Retype the lines of the material below, exactly and only, from the one containing "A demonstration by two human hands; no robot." through the last line, with pictures left out.
-- Opening Marker --
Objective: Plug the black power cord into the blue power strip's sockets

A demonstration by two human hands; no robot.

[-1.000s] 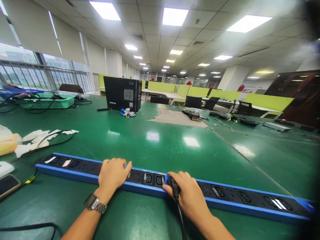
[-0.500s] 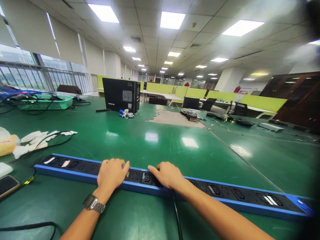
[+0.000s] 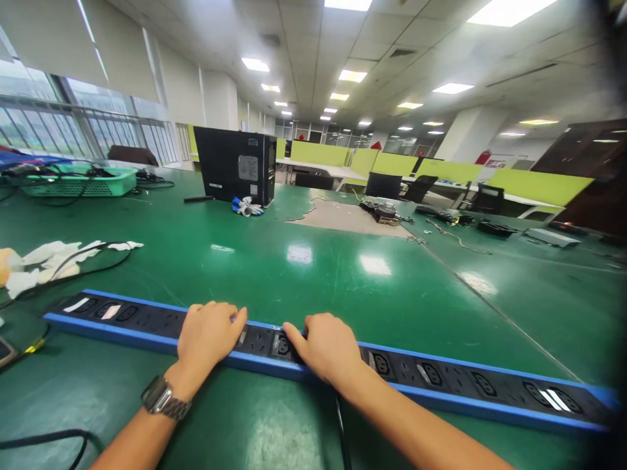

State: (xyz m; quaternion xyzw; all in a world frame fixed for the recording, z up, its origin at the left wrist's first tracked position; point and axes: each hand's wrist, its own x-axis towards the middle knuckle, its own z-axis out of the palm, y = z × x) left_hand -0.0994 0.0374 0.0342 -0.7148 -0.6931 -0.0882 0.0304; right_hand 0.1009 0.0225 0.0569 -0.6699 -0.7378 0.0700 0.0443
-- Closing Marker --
## YOUR SOLUTION
A demonstration by two human hands; no robot.

[-1.000s] 
[-0.500s] 
[+0.000s] 

State: (xyz m; quaternion xyzw; all in a world frame fixed for the recording, z up, its origin at the left wrist's first tracked position; point and axes: each hand's wrist, its own x-axis towards the middle knuckle, its own z-axis out of the palm, y = z × x) left_hand -0.0994 0.0374 0.0342 -0.7148 -0.6931 -0.0882 0.0304; right_hand 0.1009 0.0225 0.0569 -0.6699 -0.7378 0.0700 0.0443

The full output has been given.